Miscellaneous
Misc features
Information schema
✅
Views
✅
Common table expressions (CTEs)
✅
Cursors
✅
Triggers
✅
Client Compatibility
Some MySQL features are client features, not server features. Dolt ships with a client (ie. dolt sql) and a server (dolt sql-server). The Dolt client is not as sophisticated as the mysql client. To access these features you can use the mysql client that ships with MySQL.
SOURCE
❌
Works with Dolt via the mysql client
LOAD DATA LOCAL INFILE
❌
LOAD DATA INFILE works with the Dolt client. The LOCAL option only works with Dolt via the mysql client
Join hints
Dolt supports the following join hints:
JOIN_ORDER(,...)
✅
Join tree in scope should use the following join execution order. Must include all table names.
LOOKUP_JOIN(,)
✅
Use LOOKUP strategy joining two tables.
MERGE_JOIN(,)
✅
Use MERGE strategy joining two tables.
HASH_JOIN(,)
✅
Use HASH strategy joining two tables.
INNER_JOIN(,)
✅
Use INNER strategy joining two tables.
SEMI_JOIN(,)
✅
Use SEMI strategy joining two tables (for EXISTS or IN queries).
ANTI_JOIN(,)
✅
Use ANTI strategy joining two tables (for NOT EXISTS or NOT IN queries).
JOIN_FIXED_ORDER
❌
Join tree uses in-place table order for execution.
NO_ICP
❌
Disable indexed range scans on index using filters.

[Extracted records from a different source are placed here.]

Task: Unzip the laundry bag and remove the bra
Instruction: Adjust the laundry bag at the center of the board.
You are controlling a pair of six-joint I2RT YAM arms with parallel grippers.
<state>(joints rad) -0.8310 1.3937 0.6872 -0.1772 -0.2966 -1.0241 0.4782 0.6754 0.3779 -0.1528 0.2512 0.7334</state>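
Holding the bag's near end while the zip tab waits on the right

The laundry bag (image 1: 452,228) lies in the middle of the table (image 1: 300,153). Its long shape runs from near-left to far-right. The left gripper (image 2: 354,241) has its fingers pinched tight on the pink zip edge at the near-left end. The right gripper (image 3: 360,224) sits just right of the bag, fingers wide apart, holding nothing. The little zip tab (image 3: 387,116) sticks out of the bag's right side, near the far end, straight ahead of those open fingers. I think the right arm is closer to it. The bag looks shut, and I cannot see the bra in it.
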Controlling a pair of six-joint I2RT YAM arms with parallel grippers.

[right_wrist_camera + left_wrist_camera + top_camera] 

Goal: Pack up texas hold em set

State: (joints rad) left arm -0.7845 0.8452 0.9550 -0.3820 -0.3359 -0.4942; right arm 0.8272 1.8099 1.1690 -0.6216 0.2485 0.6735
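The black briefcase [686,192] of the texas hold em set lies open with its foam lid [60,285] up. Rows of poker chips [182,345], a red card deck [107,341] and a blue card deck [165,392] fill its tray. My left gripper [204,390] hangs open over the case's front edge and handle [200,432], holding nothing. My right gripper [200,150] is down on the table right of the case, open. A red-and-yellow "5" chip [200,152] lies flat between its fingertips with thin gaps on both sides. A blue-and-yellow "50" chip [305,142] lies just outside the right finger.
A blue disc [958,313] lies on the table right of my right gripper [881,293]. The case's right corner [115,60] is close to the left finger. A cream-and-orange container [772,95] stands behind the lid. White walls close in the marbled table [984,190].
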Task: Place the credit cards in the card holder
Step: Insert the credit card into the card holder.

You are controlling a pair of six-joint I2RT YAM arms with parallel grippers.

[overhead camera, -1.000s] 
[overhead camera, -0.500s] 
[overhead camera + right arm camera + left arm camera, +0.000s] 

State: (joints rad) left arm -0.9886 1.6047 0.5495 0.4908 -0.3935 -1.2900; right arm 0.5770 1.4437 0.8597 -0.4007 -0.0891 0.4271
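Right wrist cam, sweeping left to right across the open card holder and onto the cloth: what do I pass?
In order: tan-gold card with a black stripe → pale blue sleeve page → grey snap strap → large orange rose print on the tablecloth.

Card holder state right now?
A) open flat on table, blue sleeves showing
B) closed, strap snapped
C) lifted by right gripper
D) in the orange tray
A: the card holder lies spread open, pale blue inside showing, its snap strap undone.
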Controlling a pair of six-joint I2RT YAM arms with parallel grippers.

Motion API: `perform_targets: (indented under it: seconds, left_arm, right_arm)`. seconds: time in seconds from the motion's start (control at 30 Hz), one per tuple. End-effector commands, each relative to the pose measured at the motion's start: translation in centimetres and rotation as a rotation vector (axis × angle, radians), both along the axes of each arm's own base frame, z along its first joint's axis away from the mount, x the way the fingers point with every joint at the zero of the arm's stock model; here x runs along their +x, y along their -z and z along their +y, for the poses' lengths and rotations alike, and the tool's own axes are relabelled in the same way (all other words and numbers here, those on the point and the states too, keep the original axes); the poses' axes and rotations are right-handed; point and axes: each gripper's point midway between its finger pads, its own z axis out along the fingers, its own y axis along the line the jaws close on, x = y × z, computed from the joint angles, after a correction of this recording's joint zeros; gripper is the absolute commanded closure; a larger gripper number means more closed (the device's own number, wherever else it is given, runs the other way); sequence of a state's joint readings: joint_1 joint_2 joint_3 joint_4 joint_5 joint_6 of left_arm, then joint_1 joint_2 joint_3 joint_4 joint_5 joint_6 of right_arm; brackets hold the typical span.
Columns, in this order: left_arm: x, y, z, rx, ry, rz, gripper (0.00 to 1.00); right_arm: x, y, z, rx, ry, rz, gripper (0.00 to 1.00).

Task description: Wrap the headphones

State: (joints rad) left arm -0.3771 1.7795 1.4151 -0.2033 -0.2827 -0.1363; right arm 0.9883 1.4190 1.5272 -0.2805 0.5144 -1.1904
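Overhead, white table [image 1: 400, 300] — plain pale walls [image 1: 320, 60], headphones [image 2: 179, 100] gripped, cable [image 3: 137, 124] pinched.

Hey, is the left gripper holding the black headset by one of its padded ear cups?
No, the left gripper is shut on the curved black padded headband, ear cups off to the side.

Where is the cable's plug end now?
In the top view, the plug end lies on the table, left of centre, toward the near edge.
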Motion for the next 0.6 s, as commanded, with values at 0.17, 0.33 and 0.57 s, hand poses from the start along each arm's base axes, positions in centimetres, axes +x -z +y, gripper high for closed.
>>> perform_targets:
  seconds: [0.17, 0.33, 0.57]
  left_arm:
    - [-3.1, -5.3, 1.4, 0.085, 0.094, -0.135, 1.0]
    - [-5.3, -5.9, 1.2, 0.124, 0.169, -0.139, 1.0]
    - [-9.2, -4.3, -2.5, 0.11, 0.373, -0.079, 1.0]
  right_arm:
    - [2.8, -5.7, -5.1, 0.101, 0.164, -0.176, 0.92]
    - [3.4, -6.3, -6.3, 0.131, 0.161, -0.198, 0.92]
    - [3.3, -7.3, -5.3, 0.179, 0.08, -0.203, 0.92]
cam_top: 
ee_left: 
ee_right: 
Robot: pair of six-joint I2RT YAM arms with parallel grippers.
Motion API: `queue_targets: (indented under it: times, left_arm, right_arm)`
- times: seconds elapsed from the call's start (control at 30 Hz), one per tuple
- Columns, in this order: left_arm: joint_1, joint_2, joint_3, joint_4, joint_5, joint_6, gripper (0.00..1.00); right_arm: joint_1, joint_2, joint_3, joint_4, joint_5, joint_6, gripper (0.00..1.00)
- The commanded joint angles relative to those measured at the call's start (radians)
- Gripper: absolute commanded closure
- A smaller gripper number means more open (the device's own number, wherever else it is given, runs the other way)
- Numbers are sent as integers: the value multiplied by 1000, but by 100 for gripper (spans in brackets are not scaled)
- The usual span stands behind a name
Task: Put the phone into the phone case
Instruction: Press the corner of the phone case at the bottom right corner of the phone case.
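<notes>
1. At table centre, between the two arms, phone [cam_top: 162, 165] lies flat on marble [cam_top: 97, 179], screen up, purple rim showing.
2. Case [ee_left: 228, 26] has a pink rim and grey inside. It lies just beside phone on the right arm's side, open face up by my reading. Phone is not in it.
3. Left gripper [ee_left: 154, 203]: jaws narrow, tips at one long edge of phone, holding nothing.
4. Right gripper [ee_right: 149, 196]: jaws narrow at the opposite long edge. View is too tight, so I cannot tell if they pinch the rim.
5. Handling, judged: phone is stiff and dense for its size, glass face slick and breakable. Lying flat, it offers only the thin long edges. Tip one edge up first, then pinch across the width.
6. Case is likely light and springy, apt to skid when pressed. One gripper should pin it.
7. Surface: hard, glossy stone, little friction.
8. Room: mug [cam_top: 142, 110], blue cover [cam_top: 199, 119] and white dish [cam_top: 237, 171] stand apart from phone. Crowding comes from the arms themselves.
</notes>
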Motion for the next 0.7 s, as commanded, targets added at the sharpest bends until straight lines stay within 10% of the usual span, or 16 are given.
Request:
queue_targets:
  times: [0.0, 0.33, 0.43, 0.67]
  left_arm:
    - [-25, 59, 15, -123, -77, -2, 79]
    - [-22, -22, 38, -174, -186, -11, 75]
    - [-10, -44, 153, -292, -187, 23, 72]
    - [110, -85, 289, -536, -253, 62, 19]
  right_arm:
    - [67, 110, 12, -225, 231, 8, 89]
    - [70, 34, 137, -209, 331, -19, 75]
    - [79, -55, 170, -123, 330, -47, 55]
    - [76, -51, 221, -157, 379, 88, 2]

Join hints are indicated immediately after a SELECT token in a special comment format /*+ */. Multiple hints should be separated by spaces:
SELECT /*+ JOIN_ORDER(arg1,arg2) */ 1
SELECT /*+ JOIN_ORDER(arg1,arg2) NO_ICP */ 1Join hints currently require a full set of valid hints for all to be applied. For example, if we have a three table join we can enforce JOIN_ORDER on its own, join strategies on their own, or both order and strategy:
SELECT /*+ JOIN_ORDER(xy,uv,ab) LOOKUP_JOIN(xy,uv) HASH_JOIN(uv,ab) */ 1
FROM xy
JOIN uv on x = u
JOIN ab on a = u;Additional notes:
If one hint is invalid given the execution options, no hints are applied and the engine falls back to default costing.
Join operator hints are order-insensitive
Join operator hints apply as long as the indicated tables are subsets of the join left/right.
Table Statistics
ANALYZE table
Dolt currently supports table statistics for index and join costing.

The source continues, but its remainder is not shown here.